» **TASK BRIEF**: Starting at the first line of the records and stopping at the line that contains "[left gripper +", transcribe every line exactly and leave out the pictures.

» **DATA FOR PROCESSING**:
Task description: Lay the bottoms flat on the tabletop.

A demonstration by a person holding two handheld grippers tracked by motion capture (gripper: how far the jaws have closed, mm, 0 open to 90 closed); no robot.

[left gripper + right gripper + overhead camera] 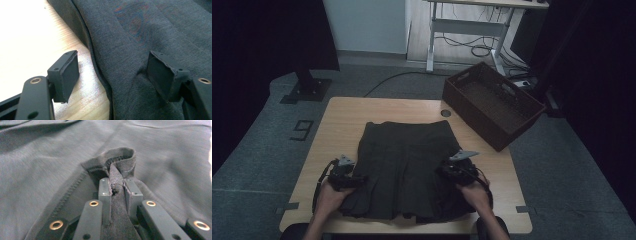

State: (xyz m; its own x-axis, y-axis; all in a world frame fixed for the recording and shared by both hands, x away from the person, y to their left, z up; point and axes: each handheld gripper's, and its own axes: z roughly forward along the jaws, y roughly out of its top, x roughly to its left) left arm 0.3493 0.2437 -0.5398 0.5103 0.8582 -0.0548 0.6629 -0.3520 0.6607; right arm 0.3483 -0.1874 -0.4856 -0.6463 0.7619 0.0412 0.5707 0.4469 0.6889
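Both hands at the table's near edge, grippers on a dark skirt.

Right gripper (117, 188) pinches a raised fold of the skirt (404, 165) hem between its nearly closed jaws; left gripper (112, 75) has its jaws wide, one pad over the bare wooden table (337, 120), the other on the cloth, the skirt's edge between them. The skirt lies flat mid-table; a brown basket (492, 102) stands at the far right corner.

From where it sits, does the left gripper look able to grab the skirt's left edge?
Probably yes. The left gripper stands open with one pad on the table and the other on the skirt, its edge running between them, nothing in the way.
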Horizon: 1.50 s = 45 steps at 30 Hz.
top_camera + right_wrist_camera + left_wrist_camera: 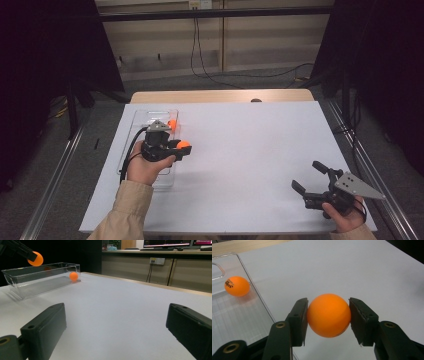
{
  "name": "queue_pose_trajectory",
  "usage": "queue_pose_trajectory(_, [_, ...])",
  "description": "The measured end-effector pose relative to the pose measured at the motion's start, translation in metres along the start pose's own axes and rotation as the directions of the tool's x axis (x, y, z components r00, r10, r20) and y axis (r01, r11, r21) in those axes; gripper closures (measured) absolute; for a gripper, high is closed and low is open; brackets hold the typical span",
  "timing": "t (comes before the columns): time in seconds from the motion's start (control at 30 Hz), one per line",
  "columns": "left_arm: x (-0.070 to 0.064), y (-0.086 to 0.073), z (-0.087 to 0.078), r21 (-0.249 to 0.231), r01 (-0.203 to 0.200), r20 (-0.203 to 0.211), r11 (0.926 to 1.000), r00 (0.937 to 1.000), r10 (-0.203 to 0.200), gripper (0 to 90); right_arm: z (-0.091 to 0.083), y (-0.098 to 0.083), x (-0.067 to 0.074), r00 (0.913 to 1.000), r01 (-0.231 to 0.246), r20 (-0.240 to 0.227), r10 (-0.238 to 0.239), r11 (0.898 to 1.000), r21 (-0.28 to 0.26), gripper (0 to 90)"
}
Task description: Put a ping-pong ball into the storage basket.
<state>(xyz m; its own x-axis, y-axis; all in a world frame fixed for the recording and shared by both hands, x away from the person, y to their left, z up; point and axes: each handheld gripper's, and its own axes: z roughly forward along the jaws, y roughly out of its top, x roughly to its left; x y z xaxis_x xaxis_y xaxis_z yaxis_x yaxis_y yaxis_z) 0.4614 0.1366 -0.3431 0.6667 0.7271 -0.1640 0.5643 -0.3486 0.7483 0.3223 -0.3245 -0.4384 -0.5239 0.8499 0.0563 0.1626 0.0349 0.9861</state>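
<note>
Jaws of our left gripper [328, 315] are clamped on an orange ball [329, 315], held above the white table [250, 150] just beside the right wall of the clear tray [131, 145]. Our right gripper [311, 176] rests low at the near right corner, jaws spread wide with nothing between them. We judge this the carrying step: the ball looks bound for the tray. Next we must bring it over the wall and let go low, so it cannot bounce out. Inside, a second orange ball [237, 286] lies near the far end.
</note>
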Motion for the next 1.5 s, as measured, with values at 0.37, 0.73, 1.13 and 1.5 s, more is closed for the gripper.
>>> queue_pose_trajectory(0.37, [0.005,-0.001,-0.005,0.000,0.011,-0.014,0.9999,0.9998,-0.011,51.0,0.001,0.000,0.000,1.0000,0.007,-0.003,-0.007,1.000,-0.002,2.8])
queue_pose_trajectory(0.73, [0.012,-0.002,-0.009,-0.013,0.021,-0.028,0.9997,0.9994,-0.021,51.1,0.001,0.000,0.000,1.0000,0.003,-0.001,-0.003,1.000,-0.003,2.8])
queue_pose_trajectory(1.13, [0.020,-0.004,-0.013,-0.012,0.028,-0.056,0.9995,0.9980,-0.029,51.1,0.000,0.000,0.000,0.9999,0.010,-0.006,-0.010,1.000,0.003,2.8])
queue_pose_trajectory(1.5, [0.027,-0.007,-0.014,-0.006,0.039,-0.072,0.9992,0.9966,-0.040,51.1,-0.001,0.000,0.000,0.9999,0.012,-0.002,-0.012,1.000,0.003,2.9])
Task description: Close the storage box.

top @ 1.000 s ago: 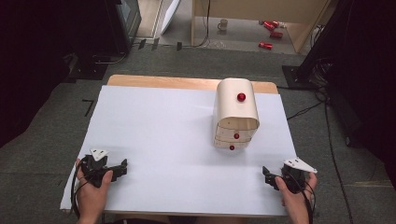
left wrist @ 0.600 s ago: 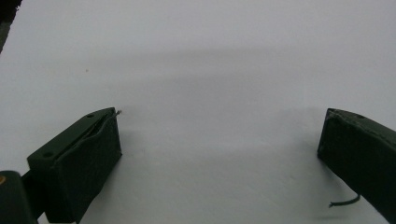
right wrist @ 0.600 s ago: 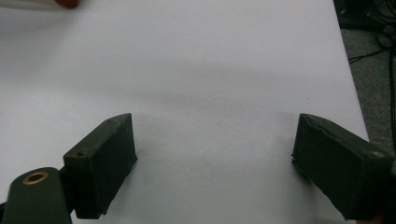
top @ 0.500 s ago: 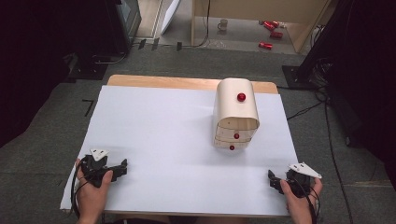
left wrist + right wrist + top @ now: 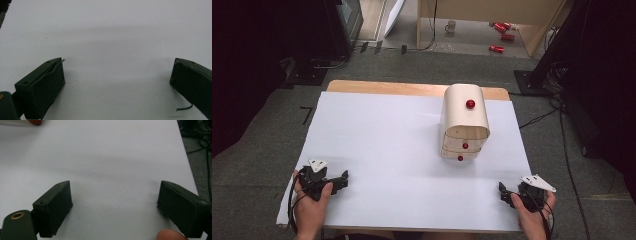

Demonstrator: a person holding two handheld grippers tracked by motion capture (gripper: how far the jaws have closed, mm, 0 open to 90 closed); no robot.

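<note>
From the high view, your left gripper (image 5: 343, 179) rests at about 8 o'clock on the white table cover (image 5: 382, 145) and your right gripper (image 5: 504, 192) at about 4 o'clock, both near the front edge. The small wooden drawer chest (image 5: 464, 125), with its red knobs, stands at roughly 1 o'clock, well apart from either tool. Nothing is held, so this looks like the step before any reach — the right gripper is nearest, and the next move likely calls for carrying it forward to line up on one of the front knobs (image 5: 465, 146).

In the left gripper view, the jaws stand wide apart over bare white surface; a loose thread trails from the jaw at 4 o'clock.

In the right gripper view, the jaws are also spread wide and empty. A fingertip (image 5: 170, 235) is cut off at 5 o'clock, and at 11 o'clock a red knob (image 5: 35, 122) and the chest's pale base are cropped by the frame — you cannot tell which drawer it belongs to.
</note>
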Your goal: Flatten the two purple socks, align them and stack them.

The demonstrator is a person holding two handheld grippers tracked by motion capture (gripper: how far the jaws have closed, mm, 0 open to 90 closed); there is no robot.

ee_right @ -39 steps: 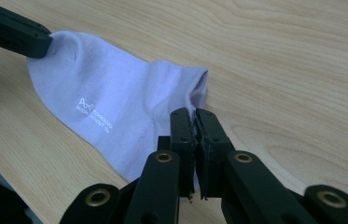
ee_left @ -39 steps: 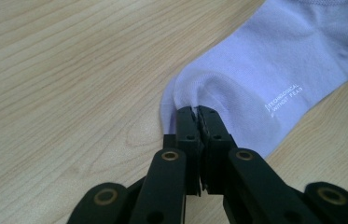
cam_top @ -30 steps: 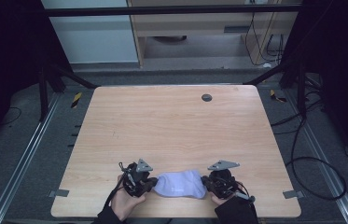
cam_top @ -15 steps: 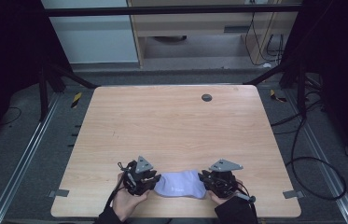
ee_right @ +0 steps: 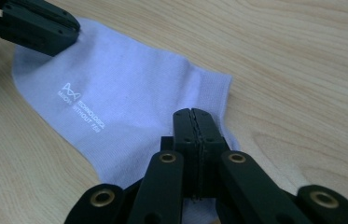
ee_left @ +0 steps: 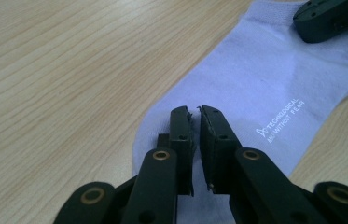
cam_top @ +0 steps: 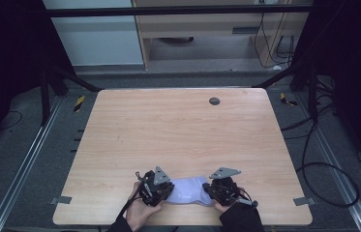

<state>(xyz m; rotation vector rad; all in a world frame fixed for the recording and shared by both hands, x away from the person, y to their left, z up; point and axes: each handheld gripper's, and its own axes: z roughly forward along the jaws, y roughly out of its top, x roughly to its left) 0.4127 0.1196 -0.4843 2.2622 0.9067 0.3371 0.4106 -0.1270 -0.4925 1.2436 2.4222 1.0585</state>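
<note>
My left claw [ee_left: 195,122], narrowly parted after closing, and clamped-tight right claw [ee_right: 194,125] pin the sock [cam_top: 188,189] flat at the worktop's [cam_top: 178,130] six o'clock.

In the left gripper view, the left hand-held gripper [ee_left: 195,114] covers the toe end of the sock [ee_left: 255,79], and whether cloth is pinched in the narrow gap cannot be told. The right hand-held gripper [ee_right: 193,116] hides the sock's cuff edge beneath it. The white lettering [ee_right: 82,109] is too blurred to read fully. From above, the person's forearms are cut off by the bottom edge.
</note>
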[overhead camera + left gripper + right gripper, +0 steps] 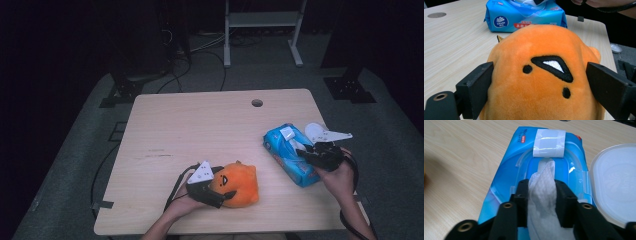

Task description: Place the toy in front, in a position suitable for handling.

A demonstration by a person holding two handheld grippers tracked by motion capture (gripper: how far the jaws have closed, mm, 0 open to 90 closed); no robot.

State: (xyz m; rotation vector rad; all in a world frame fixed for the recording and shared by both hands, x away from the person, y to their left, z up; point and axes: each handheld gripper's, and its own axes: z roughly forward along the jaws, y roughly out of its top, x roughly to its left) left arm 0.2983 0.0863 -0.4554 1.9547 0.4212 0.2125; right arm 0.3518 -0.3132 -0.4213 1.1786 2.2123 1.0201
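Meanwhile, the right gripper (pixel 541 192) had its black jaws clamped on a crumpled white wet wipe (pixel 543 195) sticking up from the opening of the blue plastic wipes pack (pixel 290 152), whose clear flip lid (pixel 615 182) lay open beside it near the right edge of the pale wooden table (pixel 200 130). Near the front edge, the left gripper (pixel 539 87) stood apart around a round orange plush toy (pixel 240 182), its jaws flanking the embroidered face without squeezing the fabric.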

» **WRITTEN SOLUTION**:
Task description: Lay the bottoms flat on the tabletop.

A demonstration by a person holding two handheld grippers tracked by motion capture (gripper: how far the jaws have closed, mm, 0 open to 90 closed); no robot.

[left gripper + right gripper + overhead camera] 

No more output is needed for this exercise.